You know, as much as I love learning new things, and even discovering that what I thought I knew was wrong or too simplistic, there are times when I find myself guiltily wishing the world would just let me keep my old mumpsimus. A minute ago I ran across a line of Eliot quoted as “Quando fiam ceu chelidon—O swallow swallow,” and I thought smugly “Ha, some sort of weird typo; it’s ‘uti chelidon.'” I got down my good old Complete Poems and Plays to make sure, and yes, it had “Quando fiam uti chelidon—O swallow swallow.” But could I leave it at that?
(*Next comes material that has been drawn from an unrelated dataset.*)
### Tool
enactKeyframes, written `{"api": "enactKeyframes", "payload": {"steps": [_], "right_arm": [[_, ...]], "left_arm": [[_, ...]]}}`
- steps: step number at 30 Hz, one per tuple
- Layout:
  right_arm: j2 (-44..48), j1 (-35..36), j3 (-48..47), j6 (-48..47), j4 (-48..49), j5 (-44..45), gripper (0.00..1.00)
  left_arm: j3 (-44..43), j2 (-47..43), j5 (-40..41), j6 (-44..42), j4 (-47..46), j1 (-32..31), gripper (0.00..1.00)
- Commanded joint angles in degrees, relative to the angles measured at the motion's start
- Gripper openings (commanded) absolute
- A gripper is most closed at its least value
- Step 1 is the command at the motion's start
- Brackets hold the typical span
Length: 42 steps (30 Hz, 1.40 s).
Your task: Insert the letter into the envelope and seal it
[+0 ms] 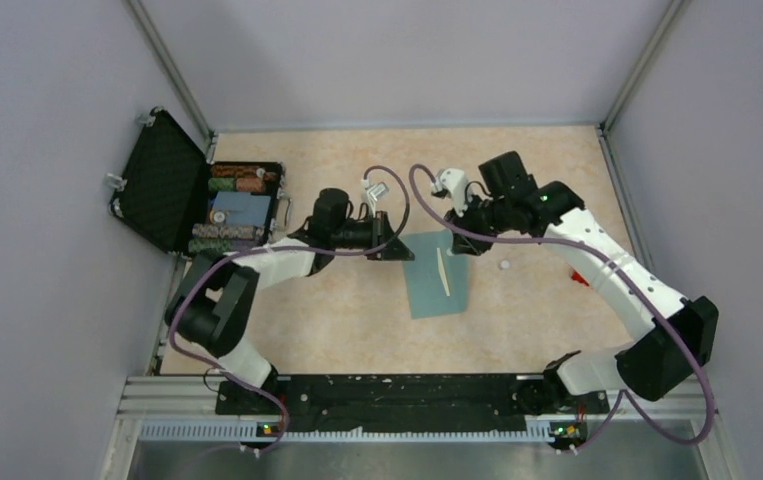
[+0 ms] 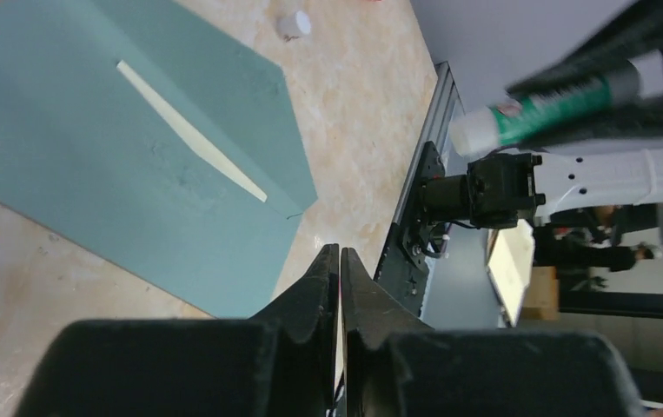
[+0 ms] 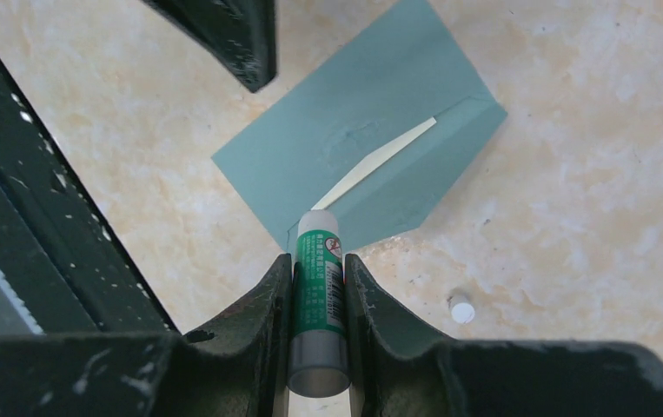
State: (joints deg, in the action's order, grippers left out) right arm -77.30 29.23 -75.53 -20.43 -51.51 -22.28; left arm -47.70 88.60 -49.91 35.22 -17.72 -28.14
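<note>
Green and white, a glue stick (image 3: 317, 295) is clamped lengthwise in the right claw (image 3: 317, 261), its pale tip pointing down toward the envelope (image 3: 310, 165) just beyond the fingertips. The grip looks chosen so the tip can be drawn along the paper like a pen.

The teal envelope lies flat on the table (image 3: 571, 217), midway between the two arms. A thin beige strip of the letter (image 3: 380, 155) shows along the fold of the flap. From that, the letter appears to be tucked inside already, and the work in hand is gluing the flap. Whether the flap is fully open cannot be told from these views.

A small white cap (image 3: 461, 307), probably the stick's own, rests on the table near the envelope but apart from it. That would explain the bare tip.

The left claw (image 2: 339, 261) hangs beside the envelope's far end with its jaws pressed together and nothing between them. It touches no paper that can be seen, and seems placed to pin the envelope or fold the flap once glue is on.

At the table's left edge an open black case (image 1: 162, 180) plays no part.

The risk ahead is the light envelope sliding under the stick.
</note>
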Motion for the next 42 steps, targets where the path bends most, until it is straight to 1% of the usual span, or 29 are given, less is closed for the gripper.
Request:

No, I had to google it, and here’s what I discovered, to my horror (The Annotated Waste Land with Eliot’s Contemporary Prose, p. 50):
Line 428 of the Boni and Liveright edition reads, “Quando fiam ceu chelidon—O swallow swallow.” The text reads the same in every early printing: in the Dial, in the Criterion, in the 1923 Hogarth, and in the 1925 Faber edition of Poems, 1909–1925. It also reads that way in the 1932 American edition of Poems, 1909–1925. Only in 1936, in Collected Poems, 1909–1935, does the text suddenly undergo a change, with the first words now reading: “Quando fiam uti chelidon.” But the authority of that edition is deeply suspect, as we have already seen. Moreover, there can be no doubt whatever about which version of this passage Eliot had in mind when he wrote the poem: in both his autograph fair copy of part V and the typescript fair copy of it which he prepared for Ezra Pound while he was in Paris in early 1922, Eliot unequivocally wrote and typed “ceu chelidon,” not “uti chelidon” (see TWL:AF, 80–81, 88–89).
I imagine this is old news to Eliot fans, but it came like a thunderclap to me. Sure, ceu and ut(i) are interchangeable in the context (‘When shall I become like the swallow,’ a famous quote from the last stanza of the Pervigilium Veneris), but I learned it as “uti” and that’s how I have it in head and heart: QUANdo FI(am) uTI cheLIdon? No, I’ll not change my old uti for your new ceu.